The FBI is even worse, ably described by former insiders in recent tell all books as utterly dysfunctional and often working at cross purposes. (See Sept. 11, generally).
So we have proof that the INS infiltrated us to seek out dangers to our nation.
EFF recently received new documents as a result of our FOIA lawsuit on social network surveillance, filed with the help of UC Berkeley’s Samuelson Clinic, that reveal two ways the government has been tracking people online: surveillance of social networks to investigate citizenship petitions and the Department of Homeland Security’s use of a “Social Networking Monitoring Center” to collect and analyze online public communication during President Obama’s inauguration. This is the first of two posts describing these documents and some of their implications. (Read part one.)
Of the two disclosures, the citizenship verification initiative is perhaps the most disconcerting, both for its assumptions about people who use social networking sites and for its potentially deceptive and unethical approach to collecting information.
Is it that much of a stretch to think that others, (FBI, CIA, NSA, DOD, etc) have done the same?
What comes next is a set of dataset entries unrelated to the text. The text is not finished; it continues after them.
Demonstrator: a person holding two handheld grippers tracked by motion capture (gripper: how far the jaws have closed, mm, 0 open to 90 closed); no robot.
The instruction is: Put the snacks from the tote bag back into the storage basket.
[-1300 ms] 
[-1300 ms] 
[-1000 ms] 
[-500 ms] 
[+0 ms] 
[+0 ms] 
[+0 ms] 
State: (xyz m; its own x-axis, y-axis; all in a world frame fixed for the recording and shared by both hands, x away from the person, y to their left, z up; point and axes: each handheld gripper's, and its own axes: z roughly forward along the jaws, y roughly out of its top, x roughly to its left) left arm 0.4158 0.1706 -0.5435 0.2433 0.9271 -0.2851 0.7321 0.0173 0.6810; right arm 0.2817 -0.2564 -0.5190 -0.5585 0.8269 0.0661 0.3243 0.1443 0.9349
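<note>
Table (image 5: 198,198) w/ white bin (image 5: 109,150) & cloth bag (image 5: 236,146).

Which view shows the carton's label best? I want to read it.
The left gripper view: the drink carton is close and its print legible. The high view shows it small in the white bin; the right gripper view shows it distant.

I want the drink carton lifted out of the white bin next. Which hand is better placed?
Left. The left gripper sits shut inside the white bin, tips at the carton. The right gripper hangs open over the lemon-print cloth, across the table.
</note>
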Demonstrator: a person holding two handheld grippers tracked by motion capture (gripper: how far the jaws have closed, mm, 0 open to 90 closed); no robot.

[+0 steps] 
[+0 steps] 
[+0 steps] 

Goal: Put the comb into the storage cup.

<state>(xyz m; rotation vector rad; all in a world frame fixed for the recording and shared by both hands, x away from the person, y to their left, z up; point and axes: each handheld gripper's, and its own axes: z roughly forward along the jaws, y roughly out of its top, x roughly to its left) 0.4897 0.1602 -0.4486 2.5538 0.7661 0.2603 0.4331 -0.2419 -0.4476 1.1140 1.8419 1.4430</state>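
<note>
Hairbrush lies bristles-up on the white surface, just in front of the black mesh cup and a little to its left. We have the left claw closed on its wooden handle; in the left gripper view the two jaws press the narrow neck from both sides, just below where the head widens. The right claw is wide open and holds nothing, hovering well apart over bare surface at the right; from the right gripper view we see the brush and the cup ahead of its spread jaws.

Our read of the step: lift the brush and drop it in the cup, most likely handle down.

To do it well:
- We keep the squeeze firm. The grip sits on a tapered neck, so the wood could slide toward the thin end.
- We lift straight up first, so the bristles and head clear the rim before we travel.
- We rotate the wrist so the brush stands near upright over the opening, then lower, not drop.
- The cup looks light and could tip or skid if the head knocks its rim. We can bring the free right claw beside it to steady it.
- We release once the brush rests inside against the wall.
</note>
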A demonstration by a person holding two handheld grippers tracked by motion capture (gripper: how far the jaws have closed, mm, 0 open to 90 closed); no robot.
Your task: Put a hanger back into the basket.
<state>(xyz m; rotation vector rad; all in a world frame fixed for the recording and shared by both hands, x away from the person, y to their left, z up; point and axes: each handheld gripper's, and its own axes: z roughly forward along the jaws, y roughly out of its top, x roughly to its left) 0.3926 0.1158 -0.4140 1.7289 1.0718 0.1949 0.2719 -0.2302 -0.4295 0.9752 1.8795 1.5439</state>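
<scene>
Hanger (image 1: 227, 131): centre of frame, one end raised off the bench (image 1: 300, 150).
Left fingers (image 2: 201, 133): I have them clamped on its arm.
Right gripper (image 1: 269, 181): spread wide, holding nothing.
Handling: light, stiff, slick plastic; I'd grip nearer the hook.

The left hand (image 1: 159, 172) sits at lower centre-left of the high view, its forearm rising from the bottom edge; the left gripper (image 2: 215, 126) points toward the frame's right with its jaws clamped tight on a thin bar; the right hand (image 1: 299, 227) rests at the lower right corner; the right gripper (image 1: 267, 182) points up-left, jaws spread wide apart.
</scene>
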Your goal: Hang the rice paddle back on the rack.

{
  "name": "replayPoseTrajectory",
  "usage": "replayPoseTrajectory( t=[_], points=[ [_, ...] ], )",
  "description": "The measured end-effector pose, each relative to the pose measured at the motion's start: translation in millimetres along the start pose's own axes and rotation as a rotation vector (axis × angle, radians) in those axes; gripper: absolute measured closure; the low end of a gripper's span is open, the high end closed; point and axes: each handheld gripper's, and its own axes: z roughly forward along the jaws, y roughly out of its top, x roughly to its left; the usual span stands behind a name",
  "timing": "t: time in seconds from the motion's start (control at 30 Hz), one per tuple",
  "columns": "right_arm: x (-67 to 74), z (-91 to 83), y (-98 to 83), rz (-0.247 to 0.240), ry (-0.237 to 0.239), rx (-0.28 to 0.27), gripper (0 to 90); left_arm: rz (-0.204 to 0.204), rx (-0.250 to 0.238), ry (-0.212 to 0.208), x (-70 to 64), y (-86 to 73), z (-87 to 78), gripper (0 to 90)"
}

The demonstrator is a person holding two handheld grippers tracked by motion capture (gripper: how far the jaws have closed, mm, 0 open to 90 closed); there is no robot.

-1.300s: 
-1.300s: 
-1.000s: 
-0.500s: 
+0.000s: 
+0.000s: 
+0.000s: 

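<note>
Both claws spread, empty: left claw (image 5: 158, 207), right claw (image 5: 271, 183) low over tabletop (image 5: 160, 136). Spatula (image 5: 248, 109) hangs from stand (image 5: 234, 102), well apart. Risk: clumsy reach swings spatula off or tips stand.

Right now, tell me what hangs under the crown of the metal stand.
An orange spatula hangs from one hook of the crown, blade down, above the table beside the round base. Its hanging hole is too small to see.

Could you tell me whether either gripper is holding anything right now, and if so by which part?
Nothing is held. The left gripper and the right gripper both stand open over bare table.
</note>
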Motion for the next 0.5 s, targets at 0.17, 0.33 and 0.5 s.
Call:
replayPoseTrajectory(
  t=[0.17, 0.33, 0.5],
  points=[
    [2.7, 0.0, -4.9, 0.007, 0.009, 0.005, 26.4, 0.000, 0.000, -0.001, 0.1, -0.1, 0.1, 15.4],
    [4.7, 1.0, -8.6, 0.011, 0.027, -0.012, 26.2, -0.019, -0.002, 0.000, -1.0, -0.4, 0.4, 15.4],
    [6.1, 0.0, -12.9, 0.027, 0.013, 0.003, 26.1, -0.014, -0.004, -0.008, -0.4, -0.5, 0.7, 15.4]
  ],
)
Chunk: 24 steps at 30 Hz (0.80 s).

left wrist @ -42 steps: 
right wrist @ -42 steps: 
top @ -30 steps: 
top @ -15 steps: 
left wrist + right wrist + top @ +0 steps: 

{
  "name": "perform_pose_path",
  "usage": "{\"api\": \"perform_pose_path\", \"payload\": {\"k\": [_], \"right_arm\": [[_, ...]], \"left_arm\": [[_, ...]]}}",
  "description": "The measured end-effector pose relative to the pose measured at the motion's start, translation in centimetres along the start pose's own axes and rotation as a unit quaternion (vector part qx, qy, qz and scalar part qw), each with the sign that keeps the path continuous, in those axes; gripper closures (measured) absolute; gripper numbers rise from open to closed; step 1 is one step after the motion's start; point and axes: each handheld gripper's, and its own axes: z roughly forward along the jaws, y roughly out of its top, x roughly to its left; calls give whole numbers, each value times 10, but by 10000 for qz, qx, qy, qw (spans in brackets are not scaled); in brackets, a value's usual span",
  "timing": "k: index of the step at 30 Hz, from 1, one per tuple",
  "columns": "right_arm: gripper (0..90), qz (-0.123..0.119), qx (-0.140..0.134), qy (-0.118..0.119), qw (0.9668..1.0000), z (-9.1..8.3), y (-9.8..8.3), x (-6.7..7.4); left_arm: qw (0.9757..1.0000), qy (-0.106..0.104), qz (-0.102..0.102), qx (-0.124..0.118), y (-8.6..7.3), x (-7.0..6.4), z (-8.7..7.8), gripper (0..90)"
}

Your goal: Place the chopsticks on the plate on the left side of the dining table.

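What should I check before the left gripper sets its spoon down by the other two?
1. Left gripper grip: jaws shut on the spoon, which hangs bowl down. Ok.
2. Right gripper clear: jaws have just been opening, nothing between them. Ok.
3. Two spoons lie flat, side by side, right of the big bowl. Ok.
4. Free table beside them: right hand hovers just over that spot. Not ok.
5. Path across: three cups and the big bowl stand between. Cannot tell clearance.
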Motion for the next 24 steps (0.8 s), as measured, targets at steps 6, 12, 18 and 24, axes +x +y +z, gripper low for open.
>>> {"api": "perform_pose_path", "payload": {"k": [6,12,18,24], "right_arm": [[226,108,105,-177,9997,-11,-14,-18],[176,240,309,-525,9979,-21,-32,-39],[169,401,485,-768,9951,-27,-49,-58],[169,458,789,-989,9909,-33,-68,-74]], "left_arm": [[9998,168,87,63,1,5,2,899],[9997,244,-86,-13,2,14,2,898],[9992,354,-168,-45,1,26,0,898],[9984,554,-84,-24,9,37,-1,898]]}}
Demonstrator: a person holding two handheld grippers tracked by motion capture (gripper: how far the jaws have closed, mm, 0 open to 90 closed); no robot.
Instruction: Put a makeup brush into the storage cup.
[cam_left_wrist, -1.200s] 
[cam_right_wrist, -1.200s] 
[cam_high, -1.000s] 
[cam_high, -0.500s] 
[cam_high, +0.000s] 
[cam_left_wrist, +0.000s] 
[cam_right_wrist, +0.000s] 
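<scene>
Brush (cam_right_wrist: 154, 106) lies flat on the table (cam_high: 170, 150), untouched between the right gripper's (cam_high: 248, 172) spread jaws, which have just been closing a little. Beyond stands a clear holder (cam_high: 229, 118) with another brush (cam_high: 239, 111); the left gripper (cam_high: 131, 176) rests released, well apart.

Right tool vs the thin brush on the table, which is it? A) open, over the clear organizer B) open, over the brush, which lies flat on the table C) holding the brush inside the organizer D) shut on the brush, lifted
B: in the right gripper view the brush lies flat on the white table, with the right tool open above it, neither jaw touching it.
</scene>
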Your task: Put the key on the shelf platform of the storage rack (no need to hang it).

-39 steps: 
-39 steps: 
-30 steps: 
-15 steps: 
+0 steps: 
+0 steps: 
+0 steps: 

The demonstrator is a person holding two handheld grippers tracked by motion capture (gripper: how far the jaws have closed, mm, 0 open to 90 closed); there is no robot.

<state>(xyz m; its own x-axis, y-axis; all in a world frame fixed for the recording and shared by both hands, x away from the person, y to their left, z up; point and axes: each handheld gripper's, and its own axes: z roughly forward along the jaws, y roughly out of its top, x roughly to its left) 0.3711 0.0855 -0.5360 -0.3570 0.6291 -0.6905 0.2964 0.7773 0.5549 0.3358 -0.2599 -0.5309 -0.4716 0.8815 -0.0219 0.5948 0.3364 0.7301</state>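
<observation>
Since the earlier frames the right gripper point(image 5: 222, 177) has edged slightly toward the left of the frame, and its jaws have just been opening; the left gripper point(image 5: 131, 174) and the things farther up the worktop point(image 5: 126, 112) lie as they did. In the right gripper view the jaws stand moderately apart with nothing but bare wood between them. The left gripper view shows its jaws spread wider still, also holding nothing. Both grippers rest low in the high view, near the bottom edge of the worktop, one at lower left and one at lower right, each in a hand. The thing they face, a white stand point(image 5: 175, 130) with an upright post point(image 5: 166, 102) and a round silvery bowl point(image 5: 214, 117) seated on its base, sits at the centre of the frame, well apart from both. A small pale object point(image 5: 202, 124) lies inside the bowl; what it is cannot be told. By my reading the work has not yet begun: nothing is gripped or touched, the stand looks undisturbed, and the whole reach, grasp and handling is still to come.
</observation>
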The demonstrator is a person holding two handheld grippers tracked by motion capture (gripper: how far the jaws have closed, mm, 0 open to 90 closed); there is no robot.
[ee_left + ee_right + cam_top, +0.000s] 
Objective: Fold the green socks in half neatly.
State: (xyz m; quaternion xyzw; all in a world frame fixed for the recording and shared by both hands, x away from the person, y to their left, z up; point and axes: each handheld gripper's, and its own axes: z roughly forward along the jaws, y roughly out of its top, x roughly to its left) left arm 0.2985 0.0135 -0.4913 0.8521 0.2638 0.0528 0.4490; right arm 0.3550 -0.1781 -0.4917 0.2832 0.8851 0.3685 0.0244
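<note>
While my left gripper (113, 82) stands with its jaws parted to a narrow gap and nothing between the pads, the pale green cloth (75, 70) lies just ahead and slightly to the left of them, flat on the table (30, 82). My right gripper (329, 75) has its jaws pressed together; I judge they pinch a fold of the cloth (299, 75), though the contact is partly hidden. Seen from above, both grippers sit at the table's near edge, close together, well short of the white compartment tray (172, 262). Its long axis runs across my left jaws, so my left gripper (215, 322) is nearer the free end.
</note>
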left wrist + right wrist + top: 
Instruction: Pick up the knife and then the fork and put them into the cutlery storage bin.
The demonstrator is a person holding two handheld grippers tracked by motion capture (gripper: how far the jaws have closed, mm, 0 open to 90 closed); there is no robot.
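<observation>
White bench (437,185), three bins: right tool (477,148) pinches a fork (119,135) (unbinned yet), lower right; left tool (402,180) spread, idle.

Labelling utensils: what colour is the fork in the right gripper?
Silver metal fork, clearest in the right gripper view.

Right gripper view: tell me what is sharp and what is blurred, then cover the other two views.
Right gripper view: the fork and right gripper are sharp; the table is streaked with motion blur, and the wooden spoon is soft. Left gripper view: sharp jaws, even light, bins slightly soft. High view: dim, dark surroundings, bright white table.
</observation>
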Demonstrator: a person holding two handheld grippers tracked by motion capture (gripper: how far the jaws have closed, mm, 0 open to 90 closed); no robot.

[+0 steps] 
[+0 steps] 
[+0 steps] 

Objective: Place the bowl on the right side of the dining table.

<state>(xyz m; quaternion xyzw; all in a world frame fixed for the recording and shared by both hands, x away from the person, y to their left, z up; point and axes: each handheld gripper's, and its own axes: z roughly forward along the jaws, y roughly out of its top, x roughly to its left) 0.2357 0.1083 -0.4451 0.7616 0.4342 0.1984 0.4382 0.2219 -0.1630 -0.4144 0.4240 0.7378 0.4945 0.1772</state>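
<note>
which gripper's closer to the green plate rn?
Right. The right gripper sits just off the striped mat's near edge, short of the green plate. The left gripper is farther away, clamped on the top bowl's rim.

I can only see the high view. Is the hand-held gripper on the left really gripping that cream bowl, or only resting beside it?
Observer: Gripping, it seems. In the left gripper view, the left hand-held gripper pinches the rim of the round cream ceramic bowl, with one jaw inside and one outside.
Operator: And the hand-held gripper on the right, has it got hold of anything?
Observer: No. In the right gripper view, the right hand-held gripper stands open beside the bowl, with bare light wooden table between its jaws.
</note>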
To the contrary, we would be foolish and horribly naive if we didn't suspect that every word we write was reviewed, quite possibly by AI programs, and that certain members here are little more than plants. After all, recall how the feds had infiltrated nuns groups, religious groups and others who planned to attend the Minnesota convention in 2004? That could not have been accomplished unless our government was illegally spying on us. After all, holding cookie sales in order to finance a trip to Minnesota might evolve and eventually become illegal donations to Hamas or Al Qaida!
America is not the same place that it was only a decade ago. 9/11 did change everything, or rather, we sat on our asses and allowed some creeps in office change everything on us. The Patriot Act is so unconstitutional, so offensive, so ridiculous that the original authors of our bill of rights would scoff and call it a work of fiction. Warrantless surveillance, infiltrating peace loving nuns, library surveillance, INS spying on dKOS - my god, when you put it all together, it becomes scary as hell. We've become the Soviet Union!
Big brother is here. Long Live Big Brother.